Perhaps, the most difficult objection to Darwin's theory was not scientific but existential. The painful implication was obvious: humans were not 'special'. It knocked us off the biological pedestal. We were just another animal, the smartest, yes, but really just another and latest iteration of the simian species. Furthermore, we had evolved from 'lesser species'; slimemold was our kin. This was a revelation that hit the hardest and was perhaps the most difficult concept for mankind to process and assimilate. Our central, superior, and unique place in the world was deeply ingrained over countless generations. To think otherwise was unthinkable and would never have been contemplated by Aristotle or Newton alike. Man was but a beast, a smart one for sure, but still a beast. In hindsight, it should have been obvious. Man has always been an animalistic brute; evolution made us so.       

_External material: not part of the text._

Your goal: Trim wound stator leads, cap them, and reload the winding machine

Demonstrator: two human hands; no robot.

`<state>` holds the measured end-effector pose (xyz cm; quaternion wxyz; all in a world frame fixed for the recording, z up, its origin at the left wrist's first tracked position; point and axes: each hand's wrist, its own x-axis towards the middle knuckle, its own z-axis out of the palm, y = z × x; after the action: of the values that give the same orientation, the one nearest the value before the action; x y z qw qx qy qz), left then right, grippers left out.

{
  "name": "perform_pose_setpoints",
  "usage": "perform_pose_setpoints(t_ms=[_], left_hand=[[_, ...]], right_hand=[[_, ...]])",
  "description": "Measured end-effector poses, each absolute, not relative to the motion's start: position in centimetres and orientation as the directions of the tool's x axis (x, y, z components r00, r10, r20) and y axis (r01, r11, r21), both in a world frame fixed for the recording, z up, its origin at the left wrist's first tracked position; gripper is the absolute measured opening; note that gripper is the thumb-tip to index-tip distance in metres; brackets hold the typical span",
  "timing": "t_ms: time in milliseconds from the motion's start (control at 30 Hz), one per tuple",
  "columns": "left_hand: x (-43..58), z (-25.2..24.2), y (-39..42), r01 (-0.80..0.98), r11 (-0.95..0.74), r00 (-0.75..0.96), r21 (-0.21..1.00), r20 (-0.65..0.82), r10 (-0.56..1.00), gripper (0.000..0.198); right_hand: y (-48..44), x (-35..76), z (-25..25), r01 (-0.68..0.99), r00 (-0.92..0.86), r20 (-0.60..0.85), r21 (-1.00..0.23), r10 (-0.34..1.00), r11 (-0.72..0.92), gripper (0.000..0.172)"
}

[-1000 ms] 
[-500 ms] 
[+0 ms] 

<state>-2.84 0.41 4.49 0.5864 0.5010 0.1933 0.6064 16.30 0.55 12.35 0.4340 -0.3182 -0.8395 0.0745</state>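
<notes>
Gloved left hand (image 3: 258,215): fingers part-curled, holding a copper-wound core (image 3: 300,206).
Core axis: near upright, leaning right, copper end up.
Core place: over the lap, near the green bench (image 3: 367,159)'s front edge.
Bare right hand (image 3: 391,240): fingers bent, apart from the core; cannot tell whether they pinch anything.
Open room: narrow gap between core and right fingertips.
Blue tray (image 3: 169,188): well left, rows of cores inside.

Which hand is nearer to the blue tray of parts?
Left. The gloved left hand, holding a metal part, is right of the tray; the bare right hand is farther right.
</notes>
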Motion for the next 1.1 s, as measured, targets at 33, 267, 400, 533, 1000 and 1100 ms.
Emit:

Evolutionary theory provokes controversy even today. Quixotically, it seems that, at least in the Western world, the US is unique in posing challenges to theory, and certain folk and fundamentalist organisations in that country are keen to promote an alternative based on Divine Intervention, whatever that means. And let us be clear, this viewpoint is not confined to a few cranks. This crowd has clout with influential friends that weild politicol power. Woe is the day that 'Creation Science' is taught in conjunction with Evolutionary theory, as a matter of law, in science classes. When this day comes, and rationalists fail in their efforts to stymie such ridiculous legislation, the death knell of rational thought and belief will be the herald that precedes the end of Western Civilisation. When a civilisation falls, history is our guide on the consequences. And those consequences are invariably barbarism.